The task
Your answer should consist of the lines in the listing that hold "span".

Provided information
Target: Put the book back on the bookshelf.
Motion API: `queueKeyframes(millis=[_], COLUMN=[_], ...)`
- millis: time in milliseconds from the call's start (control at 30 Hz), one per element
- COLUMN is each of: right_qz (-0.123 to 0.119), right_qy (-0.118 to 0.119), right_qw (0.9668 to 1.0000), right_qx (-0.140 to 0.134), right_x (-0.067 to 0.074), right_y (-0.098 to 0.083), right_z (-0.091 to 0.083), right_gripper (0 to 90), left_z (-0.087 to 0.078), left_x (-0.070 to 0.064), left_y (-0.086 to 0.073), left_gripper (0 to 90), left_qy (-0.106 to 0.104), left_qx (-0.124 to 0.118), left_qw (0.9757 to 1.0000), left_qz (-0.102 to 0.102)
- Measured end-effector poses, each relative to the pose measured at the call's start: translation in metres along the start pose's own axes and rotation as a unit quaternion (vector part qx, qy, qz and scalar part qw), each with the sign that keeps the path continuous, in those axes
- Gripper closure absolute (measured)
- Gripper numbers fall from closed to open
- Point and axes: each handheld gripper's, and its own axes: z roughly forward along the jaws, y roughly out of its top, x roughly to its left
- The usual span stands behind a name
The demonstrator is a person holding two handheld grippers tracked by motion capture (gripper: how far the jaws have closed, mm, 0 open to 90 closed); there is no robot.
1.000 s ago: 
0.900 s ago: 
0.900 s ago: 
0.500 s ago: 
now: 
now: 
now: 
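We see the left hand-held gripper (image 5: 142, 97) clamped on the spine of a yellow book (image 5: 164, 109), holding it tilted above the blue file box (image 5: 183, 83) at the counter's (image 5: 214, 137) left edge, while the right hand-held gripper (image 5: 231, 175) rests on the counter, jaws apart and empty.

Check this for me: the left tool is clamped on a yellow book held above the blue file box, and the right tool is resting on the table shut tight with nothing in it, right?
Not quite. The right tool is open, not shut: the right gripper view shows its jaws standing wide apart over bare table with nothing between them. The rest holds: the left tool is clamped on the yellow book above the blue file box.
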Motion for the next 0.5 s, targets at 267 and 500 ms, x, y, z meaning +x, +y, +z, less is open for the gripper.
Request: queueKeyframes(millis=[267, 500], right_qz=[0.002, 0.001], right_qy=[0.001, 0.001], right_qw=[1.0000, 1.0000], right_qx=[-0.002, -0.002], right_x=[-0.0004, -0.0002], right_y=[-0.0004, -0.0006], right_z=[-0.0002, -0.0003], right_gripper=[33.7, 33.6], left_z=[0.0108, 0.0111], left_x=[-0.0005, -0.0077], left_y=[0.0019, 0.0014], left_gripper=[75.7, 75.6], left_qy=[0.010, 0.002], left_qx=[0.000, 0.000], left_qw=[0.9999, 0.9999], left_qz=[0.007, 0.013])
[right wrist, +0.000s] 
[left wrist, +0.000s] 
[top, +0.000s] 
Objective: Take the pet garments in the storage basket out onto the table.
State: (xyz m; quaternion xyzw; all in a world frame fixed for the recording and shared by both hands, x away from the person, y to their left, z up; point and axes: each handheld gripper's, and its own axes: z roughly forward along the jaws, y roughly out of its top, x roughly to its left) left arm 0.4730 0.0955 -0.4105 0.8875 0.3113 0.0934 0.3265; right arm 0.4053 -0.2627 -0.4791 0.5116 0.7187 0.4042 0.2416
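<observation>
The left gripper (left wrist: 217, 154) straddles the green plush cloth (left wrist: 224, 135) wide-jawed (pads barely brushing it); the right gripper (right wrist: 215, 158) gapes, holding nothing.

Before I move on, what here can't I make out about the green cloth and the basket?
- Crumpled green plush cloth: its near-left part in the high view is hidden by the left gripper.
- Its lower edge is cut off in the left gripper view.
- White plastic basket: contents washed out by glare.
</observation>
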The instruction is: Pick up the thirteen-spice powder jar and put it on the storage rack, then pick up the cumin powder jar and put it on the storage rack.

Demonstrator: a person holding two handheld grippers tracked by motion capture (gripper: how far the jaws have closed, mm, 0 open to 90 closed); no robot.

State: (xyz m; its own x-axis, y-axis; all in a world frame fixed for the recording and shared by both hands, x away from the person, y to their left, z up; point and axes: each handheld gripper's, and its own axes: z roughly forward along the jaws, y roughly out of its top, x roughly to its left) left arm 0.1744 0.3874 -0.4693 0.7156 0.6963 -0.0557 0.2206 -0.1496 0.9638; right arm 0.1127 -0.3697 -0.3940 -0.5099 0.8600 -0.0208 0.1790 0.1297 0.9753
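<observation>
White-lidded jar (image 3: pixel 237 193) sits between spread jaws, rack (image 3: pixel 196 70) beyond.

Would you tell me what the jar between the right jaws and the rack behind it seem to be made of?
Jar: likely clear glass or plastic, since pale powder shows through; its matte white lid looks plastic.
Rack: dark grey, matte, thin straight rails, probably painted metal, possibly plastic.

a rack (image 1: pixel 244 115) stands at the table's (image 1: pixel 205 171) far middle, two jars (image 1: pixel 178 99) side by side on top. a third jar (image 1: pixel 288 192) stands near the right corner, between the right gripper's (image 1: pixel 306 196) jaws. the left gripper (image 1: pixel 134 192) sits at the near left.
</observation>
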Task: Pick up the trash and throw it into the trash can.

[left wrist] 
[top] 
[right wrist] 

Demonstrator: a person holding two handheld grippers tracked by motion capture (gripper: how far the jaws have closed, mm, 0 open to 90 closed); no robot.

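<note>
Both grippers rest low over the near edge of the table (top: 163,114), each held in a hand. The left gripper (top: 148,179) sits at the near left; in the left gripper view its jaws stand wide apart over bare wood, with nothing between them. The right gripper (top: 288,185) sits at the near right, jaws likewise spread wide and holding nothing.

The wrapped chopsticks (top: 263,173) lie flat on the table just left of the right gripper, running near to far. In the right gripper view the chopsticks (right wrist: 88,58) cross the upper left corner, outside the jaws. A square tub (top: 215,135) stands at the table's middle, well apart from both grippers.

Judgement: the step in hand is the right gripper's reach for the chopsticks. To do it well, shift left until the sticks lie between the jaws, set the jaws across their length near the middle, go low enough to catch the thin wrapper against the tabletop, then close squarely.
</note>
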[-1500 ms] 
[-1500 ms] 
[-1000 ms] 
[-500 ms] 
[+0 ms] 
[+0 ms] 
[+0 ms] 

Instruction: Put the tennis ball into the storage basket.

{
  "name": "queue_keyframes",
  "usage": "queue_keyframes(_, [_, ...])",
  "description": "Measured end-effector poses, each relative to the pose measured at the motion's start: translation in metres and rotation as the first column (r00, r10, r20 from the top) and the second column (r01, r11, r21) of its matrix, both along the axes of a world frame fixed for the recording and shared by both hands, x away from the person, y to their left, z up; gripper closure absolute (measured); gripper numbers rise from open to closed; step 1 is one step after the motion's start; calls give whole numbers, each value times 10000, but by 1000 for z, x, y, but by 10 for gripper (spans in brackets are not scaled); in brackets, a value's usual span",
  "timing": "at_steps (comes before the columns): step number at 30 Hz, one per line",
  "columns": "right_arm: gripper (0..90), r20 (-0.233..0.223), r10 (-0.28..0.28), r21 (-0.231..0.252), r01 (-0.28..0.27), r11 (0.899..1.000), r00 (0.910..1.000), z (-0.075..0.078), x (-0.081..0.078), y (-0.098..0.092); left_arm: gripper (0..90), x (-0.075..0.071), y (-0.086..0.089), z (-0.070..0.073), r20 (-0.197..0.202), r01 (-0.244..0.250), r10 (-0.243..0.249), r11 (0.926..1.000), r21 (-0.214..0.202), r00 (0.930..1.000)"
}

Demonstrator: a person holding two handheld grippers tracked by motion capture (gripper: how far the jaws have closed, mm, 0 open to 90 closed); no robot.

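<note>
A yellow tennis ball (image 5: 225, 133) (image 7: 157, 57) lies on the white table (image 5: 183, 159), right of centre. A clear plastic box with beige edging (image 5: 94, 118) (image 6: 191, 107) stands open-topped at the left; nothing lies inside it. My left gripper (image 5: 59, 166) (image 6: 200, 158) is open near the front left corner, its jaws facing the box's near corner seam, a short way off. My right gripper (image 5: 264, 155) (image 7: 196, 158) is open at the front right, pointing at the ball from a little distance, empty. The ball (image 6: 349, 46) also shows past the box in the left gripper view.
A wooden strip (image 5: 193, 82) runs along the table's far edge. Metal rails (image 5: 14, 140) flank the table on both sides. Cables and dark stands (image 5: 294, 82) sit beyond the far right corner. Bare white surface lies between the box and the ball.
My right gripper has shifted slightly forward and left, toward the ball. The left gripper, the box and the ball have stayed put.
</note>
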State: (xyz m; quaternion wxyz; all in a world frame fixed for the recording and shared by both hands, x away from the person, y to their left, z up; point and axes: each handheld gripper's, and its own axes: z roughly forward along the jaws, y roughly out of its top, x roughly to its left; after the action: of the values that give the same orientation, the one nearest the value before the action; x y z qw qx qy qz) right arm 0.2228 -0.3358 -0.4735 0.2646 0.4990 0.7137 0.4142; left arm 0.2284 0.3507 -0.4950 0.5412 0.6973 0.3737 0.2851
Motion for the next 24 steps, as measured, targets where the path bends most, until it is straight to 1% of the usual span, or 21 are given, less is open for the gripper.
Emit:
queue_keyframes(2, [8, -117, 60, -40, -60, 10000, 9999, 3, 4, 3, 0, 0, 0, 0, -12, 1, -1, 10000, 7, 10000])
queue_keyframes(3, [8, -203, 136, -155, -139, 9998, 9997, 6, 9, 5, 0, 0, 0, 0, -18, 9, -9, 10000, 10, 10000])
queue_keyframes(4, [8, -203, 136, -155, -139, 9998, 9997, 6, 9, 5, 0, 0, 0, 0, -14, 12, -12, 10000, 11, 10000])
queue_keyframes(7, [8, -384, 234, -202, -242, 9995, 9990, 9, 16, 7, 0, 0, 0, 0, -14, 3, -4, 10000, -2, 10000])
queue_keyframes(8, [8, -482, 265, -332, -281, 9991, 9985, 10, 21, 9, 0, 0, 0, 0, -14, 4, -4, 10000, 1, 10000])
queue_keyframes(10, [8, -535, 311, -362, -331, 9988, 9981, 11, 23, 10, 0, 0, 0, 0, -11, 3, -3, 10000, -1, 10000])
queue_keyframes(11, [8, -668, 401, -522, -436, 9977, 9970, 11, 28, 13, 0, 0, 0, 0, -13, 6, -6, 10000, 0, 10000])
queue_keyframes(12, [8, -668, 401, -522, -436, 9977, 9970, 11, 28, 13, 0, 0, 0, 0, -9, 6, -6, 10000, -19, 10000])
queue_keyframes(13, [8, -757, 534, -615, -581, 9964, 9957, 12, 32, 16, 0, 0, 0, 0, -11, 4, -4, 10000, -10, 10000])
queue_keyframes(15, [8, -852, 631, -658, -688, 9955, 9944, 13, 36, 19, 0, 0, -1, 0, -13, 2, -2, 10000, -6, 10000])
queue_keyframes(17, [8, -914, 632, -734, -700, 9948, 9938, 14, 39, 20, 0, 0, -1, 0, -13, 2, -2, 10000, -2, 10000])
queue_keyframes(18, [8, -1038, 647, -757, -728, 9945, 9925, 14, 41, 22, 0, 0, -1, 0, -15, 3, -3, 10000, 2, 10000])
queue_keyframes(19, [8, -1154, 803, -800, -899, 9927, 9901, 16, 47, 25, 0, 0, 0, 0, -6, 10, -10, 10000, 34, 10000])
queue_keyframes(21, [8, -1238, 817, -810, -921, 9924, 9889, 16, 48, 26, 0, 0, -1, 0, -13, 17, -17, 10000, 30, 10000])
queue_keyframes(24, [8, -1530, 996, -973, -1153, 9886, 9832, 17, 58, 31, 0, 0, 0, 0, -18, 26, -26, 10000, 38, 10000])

Task response
- The usual span stands behind a name
  "description": "Measured end-effector poses, each relative to the pose measured at the motion's start: translation in metres and rotation as the first column (r00, r10, r20 from the top) and the second column (r01, r11, r21) of its matrix, both along the axes of a world frame fixed for the recording and shared by both hands, x away from the person, y to their left, z up; gripper closure absolute (measured); gripper numbers rise from open to closed; step 1 is one step after the motion's start; calls give whole numbers, each value times 10000, but by 1000 for z, x, y, but by 10 for gripper (spans in brackets are not scaled); in brackets, a value's usual span",
Motion for the next 24 steps, as measured, targets where the path bends most, until it is straight to 1% of the usual span, or 21 are given, less is open for the gripper.

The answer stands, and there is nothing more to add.